Por cadena nacional y en su primera aparición pública tras su viaje a Rusia, la presidenta Cristina Fernández negó enfáticamente tener cuentas bancarias secretas y, desafiante, aseguró que “nadie me va a extorsionar contra los intereses del país».En ese sentido, la mandataria calificó de “bochornosa” la denuncia sobre presuntas cuentas bancarias en el exterior a nombre de su hijo Máximo Kirchner y la ex ministra de Seguridad, Nilda Garré. “Hasta se metieron con mi pobre hija, que dijeron que tenía un departamento no sé dónde”, lanzó.
Para la jefa de Estado, esta acusación se trata de «una campaña de desprestigio de los holdouts contra la Argentina» para que acate el fallo del juez noyorquino Thomas Griesa. “Todo fue hecho por los fondos buitre.

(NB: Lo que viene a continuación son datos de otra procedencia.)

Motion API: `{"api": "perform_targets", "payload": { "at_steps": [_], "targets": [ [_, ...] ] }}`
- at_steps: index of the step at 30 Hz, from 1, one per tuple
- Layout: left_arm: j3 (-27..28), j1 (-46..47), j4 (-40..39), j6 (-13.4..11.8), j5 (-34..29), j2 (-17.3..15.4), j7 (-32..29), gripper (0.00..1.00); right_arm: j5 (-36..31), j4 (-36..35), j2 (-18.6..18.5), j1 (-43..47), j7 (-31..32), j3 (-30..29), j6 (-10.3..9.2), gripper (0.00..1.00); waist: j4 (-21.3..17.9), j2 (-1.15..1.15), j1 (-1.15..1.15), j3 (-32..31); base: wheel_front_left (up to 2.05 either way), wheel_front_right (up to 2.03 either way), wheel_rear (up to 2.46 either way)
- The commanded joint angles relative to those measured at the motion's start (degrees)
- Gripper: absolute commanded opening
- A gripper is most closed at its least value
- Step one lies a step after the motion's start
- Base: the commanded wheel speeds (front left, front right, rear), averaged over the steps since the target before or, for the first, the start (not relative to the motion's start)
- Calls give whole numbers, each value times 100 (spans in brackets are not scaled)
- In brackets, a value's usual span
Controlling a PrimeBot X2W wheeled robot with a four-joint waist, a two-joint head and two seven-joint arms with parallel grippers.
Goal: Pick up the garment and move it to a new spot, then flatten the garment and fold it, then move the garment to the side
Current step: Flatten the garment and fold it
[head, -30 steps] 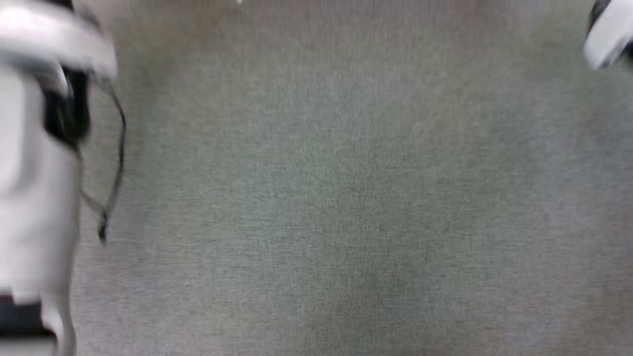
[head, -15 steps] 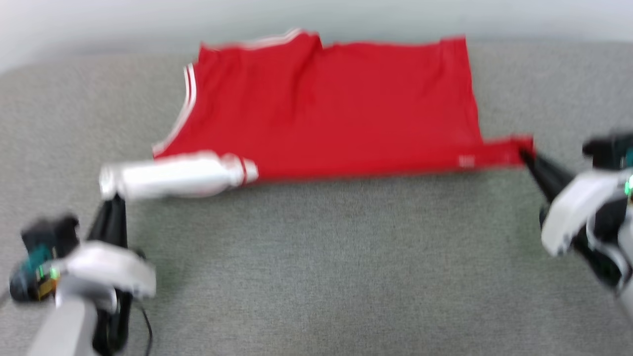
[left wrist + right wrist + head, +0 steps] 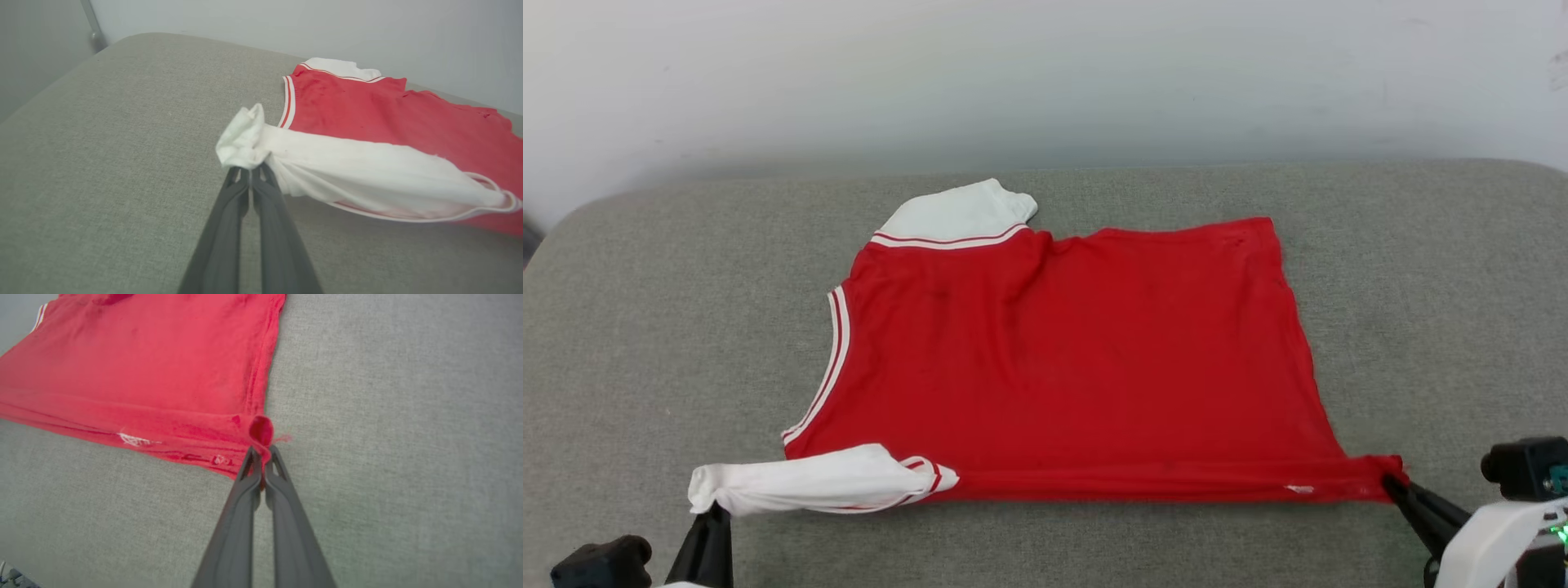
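**Red jersey held at both near corners, fold line runs left to right**

Red garment (image 3: 1062, 367) lies spread on the grey cushion (image 3: 645, 327), roughly central, with its far edge towards the pale wall (image 3: 1045, 82). No lettering shows on the upper face.

Left gripper (image 3: 249, 168): fingers pinched tight on the bunched tip of the near white sleeve (image 3: 367, 171). In the head view it sits at the lower left (image 3: 712, 510).

Right gripper (image 3: 261, 451): clamped on the red hem corner, with a small loop of cloth standing up just above the tips. In the head view it sits at the lower right (image 3: 1390, 483).

Key relation: the near edge runs taut between my two grippers, so the shirt's long axis lies crosswise, left to right. The whole body of it lies beyond the fingers, away from me. Neither arm is nearer; both sit on the same edge.

My read is that the fold means carrying this edge forward, towards the far sleeve (image 3: 956, 214). Both hands must travel evenly (the sleeve side is slack and may trail).
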State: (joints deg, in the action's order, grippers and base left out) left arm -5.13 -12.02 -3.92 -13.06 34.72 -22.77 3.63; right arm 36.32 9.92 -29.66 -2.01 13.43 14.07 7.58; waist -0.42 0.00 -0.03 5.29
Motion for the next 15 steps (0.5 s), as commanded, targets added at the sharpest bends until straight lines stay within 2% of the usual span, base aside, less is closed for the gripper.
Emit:
{"api": "perform_targets", "payload": {
  "at_steps": [1,6,11,15],
  "targets": [
    [90,-188,-182,-121,34,-52,-87,0,-107,-209,66,310,173,-268,-16,0,2,0,3,-12,0,0,0],
    [97,-361,-751,-270,95,-131,-412,0,-441,-1063,448,925,757,-980,-15,0,9,0,3,85,0,0,0],
    [-68,113,-873,-129,138,-190,-658,0,-688,-1508,795,740,1224,-1281,-13,0,2,0,3,268,0,0,0],
    [-172,665,-667,2,144,-204,-732,0,-832,-1464,961,327,1424,-1267,-13,0,-23,0,3,464,0,0,0]
  ]
}}
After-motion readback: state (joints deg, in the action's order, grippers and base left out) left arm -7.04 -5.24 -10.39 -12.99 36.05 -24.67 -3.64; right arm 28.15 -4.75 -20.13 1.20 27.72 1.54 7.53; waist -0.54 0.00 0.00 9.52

Dicen que tengo empresas y cuentas. Que las den a conocer», sostuvo. Y agregó: “No tengo ninguna cuenta para que me descubran y segundo que a mí nadie me va a extorsionar en contra de los intereses del país”.Al tiempo que recordó que «nos picoteaban sobre las expectativas de los argentinos con que si no llegábamos a un acuerdo con los fondos buitres, se venía todo abajo».
Sin embargo, la Presidenta destacó que, a pesar de esos pronósticos negativos, la Argentina volvió a «acceder al mercado de capitales a tasa razonable», al referirse a la reciente toma de deuda de 1.415 millones de dólares, pero aclaró que el país «jamás» honrará a la «usura internacional».»La estafa no se honra, lo prohíbe Dios, la Torá, el Corán… No se puede explotar al ser humano», enfatizó la jefa de Estado, quien indicó que Argentina ahora salió al «mercado y se obtuvo más dinero de lo que se había solicitado».
Por otra parte, la mandataria criticó al presidente de la Corte Suprema, Ricardo Lorenzetti, al pedirle a los «máximos responsables del Poder Judicial» que, «en vez de dar tantos discursos contra el narcotráfico», dote de mayores recursos a los juzgados federales encargados de causas contra el tráfico de drogas. La presidenta encabezó un acto en San Martín, junto con el gobernador bonaerense, Daniel Scioli, los ministros de Interior, Florencio Randazzo, de Seguridad, Cecilia Rodríguez, y de Justicia, Julio Alak.